Si Hadès accepte mes arguments, il est toujours du côté de ces idiots. Soit. J'attendais ce moment avec impatience. Je me rapproche d'un pas, un éclair d'un mètre dans la main droite.
- Tu ne serais pas du côté des humains si tu savais ce qu'il se passe depuis quelques jours.
Le dieu de la Mort ne bronche pas, attendant que je finisse ma réplique. Et quelle réplique... Pauvre Hadès.
- C'est Aphrodite. Elle est train de disparaître.
Point de vue de Camille
- Ca... Camille... Hermès...
Je n'ai pas besoin d'en entendre davantage. La voix hachée d'Océane me traverse l'esprit et me fait reculer. Mais plus encore, c'est ce corps gorgé d'eau, qu'elle dépose à côté d'elle qui brise quelque chose en moi. Un espoir, une envie de vivre. Contrôlées par une force mystérieuse, mes jambes se précipitent vers l'infirmerie. Je ne peux pas contenir mes tremblements. C'est un cauchemar, je vais me réveiller dans mon lit, au chaud, et oublier tout ça. Je sens a peine les larmes monter. La seule chose qui traverse ma bulle de peur, ce sont mes pas sur le plancher. Iliane. Iliane. Oh God.
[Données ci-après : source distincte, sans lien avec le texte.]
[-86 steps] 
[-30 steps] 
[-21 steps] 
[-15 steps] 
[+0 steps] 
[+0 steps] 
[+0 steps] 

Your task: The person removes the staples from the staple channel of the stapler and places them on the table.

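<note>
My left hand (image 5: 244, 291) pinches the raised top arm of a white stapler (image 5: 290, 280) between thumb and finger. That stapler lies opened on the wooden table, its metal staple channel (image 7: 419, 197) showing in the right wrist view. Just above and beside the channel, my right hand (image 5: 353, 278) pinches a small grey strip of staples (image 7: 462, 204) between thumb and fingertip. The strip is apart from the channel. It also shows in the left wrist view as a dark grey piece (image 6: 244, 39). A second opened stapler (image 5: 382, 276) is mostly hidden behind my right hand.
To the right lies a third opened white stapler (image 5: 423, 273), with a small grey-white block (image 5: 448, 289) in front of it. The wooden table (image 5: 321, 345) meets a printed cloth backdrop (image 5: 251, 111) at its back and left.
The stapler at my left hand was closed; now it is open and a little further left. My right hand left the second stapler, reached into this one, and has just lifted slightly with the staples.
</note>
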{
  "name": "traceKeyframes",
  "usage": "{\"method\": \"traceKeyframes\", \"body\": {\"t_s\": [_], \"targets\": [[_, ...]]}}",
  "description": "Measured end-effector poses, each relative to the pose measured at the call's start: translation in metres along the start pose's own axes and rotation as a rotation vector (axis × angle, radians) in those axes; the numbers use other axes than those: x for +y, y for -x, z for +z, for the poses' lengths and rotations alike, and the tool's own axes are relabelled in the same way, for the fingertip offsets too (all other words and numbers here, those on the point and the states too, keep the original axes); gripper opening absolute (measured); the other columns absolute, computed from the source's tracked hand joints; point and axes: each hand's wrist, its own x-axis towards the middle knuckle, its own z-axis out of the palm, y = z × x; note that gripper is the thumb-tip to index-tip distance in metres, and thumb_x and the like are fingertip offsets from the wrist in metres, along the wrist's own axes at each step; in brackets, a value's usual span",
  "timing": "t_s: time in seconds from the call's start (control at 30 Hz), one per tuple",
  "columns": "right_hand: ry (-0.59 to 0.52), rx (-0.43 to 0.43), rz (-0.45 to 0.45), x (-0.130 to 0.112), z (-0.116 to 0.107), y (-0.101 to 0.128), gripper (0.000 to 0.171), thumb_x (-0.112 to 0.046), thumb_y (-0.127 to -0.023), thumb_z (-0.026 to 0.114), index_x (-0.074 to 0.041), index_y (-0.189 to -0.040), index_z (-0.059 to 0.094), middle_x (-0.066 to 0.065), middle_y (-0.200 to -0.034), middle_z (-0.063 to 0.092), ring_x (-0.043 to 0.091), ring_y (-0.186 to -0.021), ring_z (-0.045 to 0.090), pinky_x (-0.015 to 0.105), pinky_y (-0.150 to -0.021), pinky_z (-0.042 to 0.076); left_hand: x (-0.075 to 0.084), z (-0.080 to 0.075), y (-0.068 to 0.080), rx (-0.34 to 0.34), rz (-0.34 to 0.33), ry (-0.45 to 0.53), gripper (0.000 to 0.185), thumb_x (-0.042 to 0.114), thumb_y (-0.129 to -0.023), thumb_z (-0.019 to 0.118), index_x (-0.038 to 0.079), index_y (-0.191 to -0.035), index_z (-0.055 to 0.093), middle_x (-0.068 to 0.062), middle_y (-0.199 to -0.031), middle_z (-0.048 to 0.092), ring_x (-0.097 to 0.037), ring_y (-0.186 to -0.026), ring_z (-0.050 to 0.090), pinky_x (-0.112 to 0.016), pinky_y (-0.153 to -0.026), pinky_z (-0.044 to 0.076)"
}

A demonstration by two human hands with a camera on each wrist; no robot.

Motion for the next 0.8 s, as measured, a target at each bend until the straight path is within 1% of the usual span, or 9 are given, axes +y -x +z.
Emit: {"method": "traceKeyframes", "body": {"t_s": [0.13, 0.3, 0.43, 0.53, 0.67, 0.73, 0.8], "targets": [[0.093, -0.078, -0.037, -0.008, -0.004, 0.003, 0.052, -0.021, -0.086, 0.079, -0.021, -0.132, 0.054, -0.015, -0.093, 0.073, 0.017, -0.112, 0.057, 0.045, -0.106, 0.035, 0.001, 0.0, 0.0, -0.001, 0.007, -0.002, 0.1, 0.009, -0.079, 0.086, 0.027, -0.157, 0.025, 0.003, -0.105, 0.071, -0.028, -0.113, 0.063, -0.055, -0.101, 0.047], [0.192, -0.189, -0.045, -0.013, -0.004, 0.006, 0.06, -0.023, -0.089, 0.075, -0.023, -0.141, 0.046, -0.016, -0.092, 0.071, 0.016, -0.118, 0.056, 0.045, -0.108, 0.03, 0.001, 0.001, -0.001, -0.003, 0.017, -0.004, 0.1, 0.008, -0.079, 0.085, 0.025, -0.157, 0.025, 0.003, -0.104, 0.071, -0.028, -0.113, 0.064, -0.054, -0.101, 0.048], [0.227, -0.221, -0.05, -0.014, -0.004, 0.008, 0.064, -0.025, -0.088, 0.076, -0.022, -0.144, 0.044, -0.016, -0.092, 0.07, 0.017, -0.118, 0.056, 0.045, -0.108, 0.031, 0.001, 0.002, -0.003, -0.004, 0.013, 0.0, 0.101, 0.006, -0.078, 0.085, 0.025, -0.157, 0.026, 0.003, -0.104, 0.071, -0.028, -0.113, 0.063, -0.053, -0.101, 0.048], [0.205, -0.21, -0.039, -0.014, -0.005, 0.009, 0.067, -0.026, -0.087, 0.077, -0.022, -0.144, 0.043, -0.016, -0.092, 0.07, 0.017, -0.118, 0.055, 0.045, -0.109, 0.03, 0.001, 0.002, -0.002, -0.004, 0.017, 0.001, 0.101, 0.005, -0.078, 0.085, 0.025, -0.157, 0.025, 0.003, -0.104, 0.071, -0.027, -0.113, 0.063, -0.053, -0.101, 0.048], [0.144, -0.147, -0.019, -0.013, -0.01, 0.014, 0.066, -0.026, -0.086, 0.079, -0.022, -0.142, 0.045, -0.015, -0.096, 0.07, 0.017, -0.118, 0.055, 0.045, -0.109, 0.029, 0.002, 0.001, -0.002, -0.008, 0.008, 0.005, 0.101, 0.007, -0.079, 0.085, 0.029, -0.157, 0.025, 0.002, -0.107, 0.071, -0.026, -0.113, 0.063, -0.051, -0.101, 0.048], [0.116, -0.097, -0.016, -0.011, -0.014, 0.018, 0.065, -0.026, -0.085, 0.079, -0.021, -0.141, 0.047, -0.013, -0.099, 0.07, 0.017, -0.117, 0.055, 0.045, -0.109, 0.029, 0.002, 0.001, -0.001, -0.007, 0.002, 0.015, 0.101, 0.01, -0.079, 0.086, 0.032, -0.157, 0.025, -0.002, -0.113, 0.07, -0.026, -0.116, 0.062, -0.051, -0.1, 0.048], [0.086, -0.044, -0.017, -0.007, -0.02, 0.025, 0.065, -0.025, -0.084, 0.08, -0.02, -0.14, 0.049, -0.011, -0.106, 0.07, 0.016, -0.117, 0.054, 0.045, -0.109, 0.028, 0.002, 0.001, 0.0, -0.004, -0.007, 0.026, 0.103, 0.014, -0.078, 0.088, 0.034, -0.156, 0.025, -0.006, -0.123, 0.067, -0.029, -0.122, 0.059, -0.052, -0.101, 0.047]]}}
Que s'est-il passé ? Qui avait bien pu... La blesser ! Et à ce point ! Du sang, du sang partout, son corps inanimé et meurtri... Oh God, si jamais je retrouve celui ou celle qui lui a fait ça... Je l'enverrai en Enfers ! J'accélère encore, portée par la rage, et me jette sur la porte. La salle réservée d'Hermès est interdite à tout public depuis plusieurs jours, et cela sans raison claire. Je n'ai pas le temps de m'attarder sur les rumeurs qui entourent cette soudaine décision. Je dois trouver le médecin attitré de l'Olympe !
- Camille ?
Aphrodite se relève, surprise. J'inspecte les lieux, mais aucune trace du dieu que je cherche. Oh God, Iliane va...
- Camille ? Que se passe-t-il ? Tu es pâle !
Pas autant qu'elle, en tout cas. Je n'avais jamais vu la déesse de l'Amour aussi peu en forme. Et dire que sa fille est dans un pire état ! Que puis-je faire ?! Je ne veux pas la perdre !
- Aphrodite ! C'est Iliane ! Elle est gravement blessée, il faut appeler Hermès !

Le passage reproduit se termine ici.